Brian Hunter was sentenced to five months' home detention today, after being found guilty of two charges of obtaining by deception at Napier District Court in February.
Judge Jonathan Down said Hunter, who had "underlying psychological issues", will undergo a psychiatric assessment and complete any treatment or counselling if required as part of the sentence.
Judge Down found the "serial fraudster" guilty in February's judge alone trial, after he fabricated the identities of Kapiti Coast lawyers Michael O'Hara and Brian Shaw.
Hunter used the fake names to hire two moving companies, including Crown Relocations, as he moved his possessions from Waipukurau to Hastings in October 2012 and from Ashurst to Waipukurau in April 2012.
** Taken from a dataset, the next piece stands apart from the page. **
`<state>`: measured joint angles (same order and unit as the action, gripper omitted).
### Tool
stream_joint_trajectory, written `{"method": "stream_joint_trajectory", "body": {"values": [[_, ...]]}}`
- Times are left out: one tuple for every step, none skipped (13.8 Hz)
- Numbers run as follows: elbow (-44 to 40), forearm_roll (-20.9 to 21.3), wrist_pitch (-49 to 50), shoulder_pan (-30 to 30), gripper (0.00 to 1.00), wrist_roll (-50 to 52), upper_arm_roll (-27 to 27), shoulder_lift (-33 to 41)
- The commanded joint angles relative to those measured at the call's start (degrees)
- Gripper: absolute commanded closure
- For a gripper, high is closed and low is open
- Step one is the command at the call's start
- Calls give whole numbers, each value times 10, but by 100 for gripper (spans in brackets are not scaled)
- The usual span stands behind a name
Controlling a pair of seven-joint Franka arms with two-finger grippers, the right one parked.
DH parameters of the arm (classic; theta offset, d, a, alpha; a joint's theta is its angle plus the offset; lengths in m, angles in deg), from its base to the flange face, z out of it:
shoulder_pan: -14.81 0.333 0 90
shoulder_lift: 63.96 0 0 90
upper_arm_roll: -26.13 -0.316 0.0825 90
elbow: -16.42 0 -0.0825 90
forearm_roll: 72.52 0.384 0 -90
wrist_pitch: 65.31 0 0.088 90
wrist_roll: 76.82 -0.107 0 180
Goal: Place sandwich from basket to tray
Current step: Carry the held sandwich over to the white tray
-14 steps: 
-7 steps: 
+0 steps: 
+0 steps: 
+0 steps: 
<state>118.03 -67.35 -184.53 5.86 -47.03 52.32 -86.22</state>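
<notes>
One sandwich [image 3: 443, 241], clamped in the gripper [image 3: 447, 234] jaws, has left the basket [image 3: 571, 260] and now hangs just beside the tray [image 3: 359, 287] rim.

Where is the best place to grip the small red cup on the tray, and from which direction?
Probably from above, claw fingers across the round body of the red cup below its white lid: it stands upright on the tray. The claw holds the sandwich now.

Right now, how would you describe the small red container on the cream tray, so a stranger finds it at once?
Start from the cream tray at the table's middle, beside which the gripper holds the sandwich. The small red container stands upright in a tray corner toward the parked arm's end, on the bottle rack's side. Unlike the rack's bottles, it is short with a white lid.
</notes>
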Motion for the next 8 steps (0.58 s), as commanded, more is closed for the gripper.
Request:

The companies were left with bills owing of $5434.70 and $2600, after they believed they were in contact with the ghost identities of solicitors.
Judge Down ordered Hunter to pay $2600 in reparation to Crown Relocations.
In January, Hunter was sentenced to 300 hours' community work, after he pleaded guilty to one charge of operating an aircraft without the required documentation.
A court summary of facts said he had previously appeared in court for offending under the Civil Aviation Act and the Crimes Act.
In November 1998, he was convicted for operating an aircraft without appropriate and current documents, fraudulently making documents, placing others in unnecessary danger and falsely representing himself as a pilot with an instructor's rating.
His lawyer, Philip Jensen, today said his client came from a "poor background", was not a "mental case" but a "complex character".
Judge Down said Hunter had many sentences of imprisonment in the past but was reluctant to send him back to jail because it may be "damaging or reinforcing of the opinions you hold of authority".
"However, it must be in the public interest given the extent of his fraudulent history," Judge Down said.
He said the 55-year-old was a "querulous complainer" who had been abused as a child and "not taken care of as [he] should have been".
Judge Down suspected punishment would not deter Hunter from future offending and his only real hope of reducing his criminal activities was to address his "deep seeded issues".
"I do not detect any sense of remorse ... but I do take into account your personal circumstance," he said.
Hunter was jailed five times in the 1990s and was first convicted in Wellington in 1974.